他にもいくつかのタスクがあります。すべてを知る必要はありませんが、簡単な概要を示します。共参照解決は実際にはかなり難しいNLPタスクで、代名詞がどの名詞を指しているかを判断します。例えば「マークはピートに彼自身について多くの嘘を話した。ピートはそれを彼の本に含めた。彼はもっと正直であるべきだった」という文があった場合、最後の「彼」がピートを指しているかどうかを判断する必要があります。
質問応答も重要なタスクで、長いテキストがあり、それに基づいて質問に答える必要があります。
これらがクローズドエンドタスクの例であり、評価方法は標準的な機械学習と同じです。精度、適合率、再現率、F1スコアなどを使用します。これらの指標については、皆さんすでに知っていると思いますが、もし知らなければ、Chris Peachの講義(CS224u)をチェックすることをお勧めします。彼のオンライン講義は様々な評価指標について本当に優れています。
3.2. SuperGLUEなどの多タスクベンチマーク
これらのベンチマークを評価する一般的な方法は、多くの場合、複数のベンチマークを同時に見ることです。最も一般的なスーパーまたはマルチタスクベンチマークは、SuperGLUEと呼ばれています。ここでは列にSuperGLUEのすべての異なるタスクがあります。全部で8つか9つのタスクがあり、各ベンチマークでの平均パフォーマンスを見て、それに基づくランキングを作成します。これは一般的な言語能力を測定する試みの一つです。
これは2年ほど前までは一般的な手法でした。講義の終わりに、現在何が行われているかについてお話ししますが、SuperGLUEは少なくとも知っておくべきものです。
SuperGLUEに含まれるタスクの例としては、BoolQがあります。これは単純に、テキストと質問があり、その答えが「はい」か「いいえ」かを判断するタスクです。評価は非常に簡単で、精度や適合率・再現率を見るだけです。
すでに説明した含意タスクもSuperGLUEに含まれています。その他には、共参照解決や単語の意味を判断するタスクもあります。例えば、同じ単語を含む2つの文があり、それらが実際に同じ意味を持つかどうかを判断します。例えば「bank」という単語は、水辺の「岸」という意味と金融機関の「銀行」という意味を持ちます。2つの文でこの単語が同じ概念を指しているかどうかを判断する必要があります。また、いくつかの質問応答タスクもSuperGLUEに含まれています。
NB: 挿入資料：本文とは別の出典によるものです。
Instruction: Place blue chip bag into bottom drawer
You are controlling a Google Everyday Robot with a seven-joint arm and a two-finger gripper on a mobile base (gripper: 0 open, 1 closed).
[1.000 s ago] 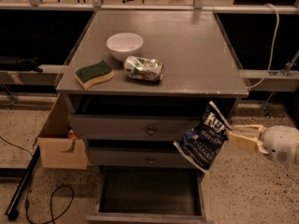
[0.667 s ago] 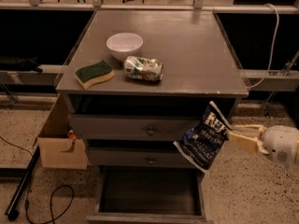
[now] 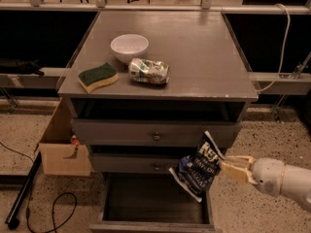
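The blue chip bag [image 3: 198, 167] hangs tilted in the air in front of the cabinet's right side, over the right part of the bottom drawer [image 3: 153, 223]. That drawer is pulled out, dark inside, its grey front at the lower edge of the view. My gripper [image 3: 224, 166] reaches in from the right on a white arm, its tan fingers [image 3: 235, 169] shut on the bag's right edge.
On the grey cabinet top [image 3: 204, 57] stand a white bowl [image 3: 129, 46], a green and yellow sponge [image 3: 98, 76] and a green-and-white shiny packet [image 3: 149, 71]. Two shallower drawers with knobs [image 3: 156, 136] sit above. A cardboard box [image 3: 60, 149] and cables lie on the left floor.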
このように、SuperGLUEは複数の異なるクローズドエンドタスクを組み合わせた総合的なベンチマークであり、モデルの一般的な言語能力を評価するために使用されます。
3.3. 評価指標(精度、適合率、再現率、F1スコア)
何度も言いましたが、これらのクローズドエンドタスクは基本的に標準的な機械学習であるにもかかわらず、評価が単純だということではありません。クローズドエンドタスクを使用する際には、何を見るべきか注意深く考える必要があります。精度、適合率、再現率、F1スコア、ROC曲線、AUC曲線などを見るかどうかを選択する必要があります。もしこれらの名称を知らなければ、scikit-learnのドキュメントか、先ほど紹介したChris Peachの講義を確認すべきです。どちらも本当に優れています。
選ぶ指標によって、非常に異なるタイプのアルゴリズムを選択することになります。一般的な例としては、スパムメールの分類を考えてみましょう。あるメールがスパムかどうかを分類したいとします。ほとんどのメールはスパムではありません。幸いなことに、少なくとも私はそう願っています。例えば、メールの90%が実際にはスパムではなく、わずか10%がスパムだとしましょう。
精度だけを見ると、単に最も可能性の高いラベル(この場合は「スパムではない」)を予測するだけのランダム分類器でも、90%の精度を得ることができます。データセットについて何も知らなければ、90%の精度は良いように見えますが、実際にはこれは何も分類していないことを意味します。そのため、適合率、再現率、F1スコアを見る必要があります。
これはNLP特有の問題ではありませんが、簡単な問題というわけではありません。
もう一つの問題は、複数の異なるタスクがある場合、これらの指標をどのように集約するかです。先ほど、単に全ての指標の平均を取ると言いましたが、正直なところこれは本当にひどい方法です。しかし、それが実際に行われていることです。これらの列は実際には非常に異なるものを意味しています。一部は精度、一部はF1スコア、また別の一部は相関係数です。そして単純にすべての値の平均を取ります。
数年前のあるベンチマークでは、列の一つは値が低いほどパフォーマンスが良いというものでした。それでも単純に平均を取っていましたが、誰かがそこにマイナスをつけるべきだと気づくまでそのままでした。
ですから、注意が必要です。アカデミアや他の場所で人々が行っていることが常に正しいと思わないでください。少し考える必要があります。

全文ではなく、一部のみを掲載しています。